5 - Liesegang Rings
Published online by Cambridge University Press: 06 January 2010
Summary
Crystal growth in gels has been a subject of intense interest for many years, but the process has remained a laboratory research activity. Certainly, it has not (or, shall we delicately say, not yet) given rise to a new industry, but it is nevertheless recognized as useful. In contrast, it would until quite recently have been necessary to admit that Liesegang Ring formation, for all its aesthetic merits, has yet to find its practical niche. One would have had to argue (as, indeed, one still does) that the study of this beautiful phenomenon is instructive in a general way, and it is its own justification. However, a new possibility has emerged which changes this position, namely that of designing anisotropic ceramics with Liesegang microstructures. This is a potentially potent technology but, of course, outside the immediate context of ‘crystal growth in gels.’
R. E. Liesegang
A tribute, first, to the discoverer who gave this set of phenomena his name. Somehow the name Liesegang has an ancient ring, and it is tempting to believe that its owner was one of the earliest chemical pioneers. In fact, Raphael Eduard Liesegang (born 1869) was as much a physicist as he was a chemist, though it was never easy to classify him into any professional niche. He lived until 1947, and did many things in his lifetime that would make a modern scientist recoil in awe.

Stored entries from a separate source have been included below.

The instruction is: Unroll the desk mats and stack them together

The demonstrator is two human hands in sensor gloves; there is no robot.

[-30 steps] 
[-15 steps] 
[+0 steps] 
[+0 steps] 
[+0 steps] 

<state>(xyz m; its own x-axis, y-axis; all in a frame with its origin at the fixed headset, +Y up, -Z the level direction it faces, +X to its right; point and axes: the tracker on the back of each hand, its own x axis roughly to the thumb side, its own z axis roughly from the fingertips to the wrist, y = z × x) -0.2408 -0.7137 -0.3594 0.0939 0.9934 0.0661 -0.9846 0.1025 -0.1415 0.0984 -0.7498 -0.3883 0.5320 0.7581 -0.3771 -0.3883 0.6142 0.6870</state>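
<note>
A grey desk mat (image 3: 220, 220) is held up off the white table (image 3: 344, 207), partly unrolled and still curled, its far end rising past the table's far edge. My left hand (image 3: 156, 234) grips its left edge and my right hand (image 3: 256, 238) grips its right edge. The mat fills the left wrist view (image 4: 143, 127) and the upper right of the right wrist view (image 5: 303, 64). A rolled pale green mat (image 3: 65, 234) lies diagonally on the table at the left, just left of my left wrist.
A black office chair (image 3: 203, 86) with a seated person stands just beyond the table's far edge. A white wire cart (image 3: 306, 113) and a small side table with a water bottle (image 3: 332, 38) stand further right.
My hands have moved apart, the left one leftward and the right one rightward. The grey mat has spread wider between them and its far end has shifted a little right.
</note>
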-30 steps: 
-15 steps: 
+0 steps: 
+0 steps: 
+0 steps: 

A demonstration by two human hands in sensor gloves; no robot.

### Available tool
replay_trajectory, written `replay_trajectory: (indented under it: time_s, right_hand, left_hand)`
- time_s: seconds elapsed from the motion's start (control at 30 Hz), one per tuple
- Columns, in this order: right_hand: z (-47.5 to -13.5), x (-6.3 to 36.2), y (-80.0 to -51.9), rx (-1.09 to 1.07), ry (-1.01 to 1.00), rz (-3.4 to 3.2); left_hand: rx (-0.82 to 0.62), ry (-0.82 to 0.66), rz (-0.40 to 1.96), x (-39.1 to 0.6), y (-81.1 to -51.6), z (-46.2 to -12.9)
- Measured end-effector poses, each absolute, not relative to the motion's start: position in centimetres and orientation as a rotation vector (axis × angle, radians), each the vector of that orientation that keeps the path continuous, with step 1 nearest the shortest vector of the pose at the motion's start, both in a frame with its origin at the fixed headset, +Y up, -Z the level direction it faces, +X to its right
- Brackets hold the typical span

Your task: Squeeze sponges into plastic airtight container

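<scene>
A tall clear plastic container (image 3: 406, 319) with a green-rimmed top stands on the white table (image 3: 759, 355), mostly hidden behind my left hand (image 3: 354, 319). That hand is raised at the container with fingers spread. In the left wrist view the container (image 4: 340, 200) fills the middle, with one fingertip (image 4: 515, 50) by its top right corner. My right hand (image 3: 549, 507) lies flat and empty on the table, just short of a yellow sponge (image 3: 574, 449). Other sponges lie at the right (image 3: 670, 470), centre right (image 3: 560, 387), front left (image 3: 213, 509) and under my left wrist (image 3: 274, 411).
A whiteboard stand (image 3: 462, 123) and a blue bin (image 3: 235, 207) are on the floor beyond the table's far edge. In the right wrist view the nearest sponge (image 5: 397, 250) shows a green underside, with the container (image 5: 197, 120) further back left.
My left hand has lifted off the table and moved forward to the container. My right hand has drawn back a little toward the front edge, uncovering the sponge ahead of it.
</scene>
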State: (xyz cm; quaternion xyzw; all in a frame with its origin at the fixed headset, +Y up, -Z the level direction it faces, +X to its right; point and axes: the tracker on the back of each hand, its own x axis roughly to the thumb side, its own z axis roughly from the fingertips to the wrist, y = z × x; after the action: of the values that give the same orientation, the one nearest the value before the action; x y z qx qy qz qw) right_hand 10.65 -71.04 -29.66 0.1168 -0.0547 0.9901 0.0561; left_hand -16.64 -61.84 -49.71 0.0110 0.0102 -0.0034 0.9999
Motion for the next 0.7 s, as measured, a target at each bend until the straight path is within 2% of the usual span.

Thus, for instance, he wrote one of the earliest papers on the possibility of television (in 1891, and before the discovery of electrons), was active as a bacteriologist, contributed to chromosome theory and to the beginnings of paper chromatography, not forgetting the properties of aerosols and gelatins, the origins of silicosis, the mechanism of the photographic process in black-and-white and color (1889).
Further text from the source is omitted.